▶ **Task statement**
Nothing beyond the line containing "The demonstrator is" should be printed; print each line exactly from the first line of the listing below through it.

▶ **Exercise data**
▶
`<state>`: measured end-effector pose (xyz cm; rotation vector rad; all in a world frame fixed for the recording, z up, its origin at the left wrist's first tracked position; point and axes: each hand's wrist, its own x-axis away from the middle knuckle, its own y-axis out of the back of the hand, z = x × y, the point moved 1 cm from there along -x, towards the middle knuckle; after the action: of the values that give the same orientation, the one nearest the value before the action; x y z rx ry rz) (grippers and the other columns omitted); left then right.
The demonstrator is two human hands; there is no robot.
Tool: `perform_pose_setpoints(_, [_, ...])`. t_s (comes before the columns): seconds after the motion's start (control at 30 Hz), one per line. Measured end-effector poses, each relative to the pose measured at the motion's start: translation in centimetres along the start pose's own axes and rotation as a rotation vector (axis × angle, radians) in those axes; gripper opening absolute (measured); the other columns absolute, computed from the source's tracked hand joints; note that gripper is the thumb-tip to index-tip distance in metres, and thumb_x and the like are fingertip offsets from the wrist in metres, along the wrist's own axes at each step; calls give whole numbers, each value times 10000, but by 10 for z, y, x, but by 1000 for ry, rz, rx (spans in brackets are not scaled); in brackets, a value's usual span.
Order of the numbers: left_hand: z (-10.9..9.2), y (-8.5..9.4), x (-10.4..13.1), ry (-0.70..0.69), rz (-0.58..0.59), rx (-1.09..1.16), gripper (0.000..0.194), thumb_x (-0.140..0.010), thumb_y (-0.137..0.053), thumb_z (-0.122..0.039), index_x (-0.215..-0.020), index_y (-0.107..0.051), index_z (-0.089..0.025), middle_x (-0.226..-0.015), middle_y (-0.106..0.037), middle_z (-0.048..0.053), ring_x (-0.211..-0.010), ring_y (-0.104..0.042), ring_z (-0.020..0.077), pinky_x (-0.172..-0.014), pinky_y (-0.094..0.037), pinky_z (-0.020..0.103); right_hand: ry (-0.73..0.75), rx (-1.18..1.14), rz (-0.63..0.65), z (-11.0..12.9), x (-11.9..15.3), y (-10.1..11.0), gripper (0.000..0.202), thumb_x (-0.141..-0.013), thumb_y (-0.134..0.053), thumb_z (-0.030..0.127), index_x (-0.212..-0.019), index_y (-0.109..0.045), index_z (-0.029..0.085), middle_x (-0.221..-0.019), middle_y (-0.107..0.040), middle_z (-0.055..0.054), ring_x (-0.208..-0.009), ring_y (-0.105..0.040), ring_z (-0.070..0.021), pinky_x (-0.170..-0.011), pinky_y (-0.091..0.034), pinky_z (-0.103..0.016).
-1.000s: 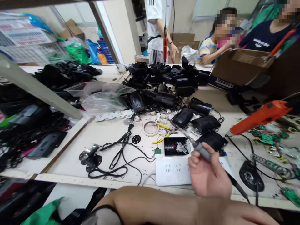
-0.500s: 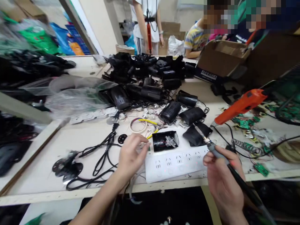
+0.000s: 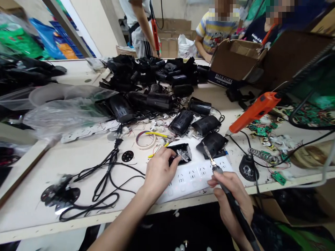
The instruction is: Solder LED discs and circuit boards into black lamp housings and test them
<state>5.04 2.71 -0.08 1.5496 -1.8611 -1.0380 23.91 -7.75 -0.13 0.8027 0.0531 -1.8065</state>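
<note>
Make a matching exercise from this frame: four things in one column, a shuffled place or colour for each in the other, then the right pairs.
Things
1. Soldering iron
2. Open black casing
3. Power strip
4. Electric screwdriver

Places and colours
A. White, with sockets on its upper face
B. Held in the right hand
C. Orange body
D. Just beyond the power strip, partly covered by the left hand

Pairs
1-B
2-D
3-A
4-C
</note>
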Motion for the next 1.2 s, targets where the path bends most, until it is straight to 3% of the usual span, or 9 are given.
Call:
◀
▶ **Solution for this exercise**
`<state>`: measured end-effector pose (xyz cm; rotation vector rad; all in a world frame fixed for the recording, z up, its origin at the left wrist's first tracked position; point and axes: each hand's wrist, its own x-axis away from the middle knuckle, its own y-axis out of the back of the hand, z = x × y, the point moved 1 cm from there along -x, towards the middle knuckle; after the action: of the values that give the same orientation, the one nearest the value before the action; x y z rx ry rz) (grippers and the other columns omitted); left then right.
The demonstrator is two human hands; there is no robot.

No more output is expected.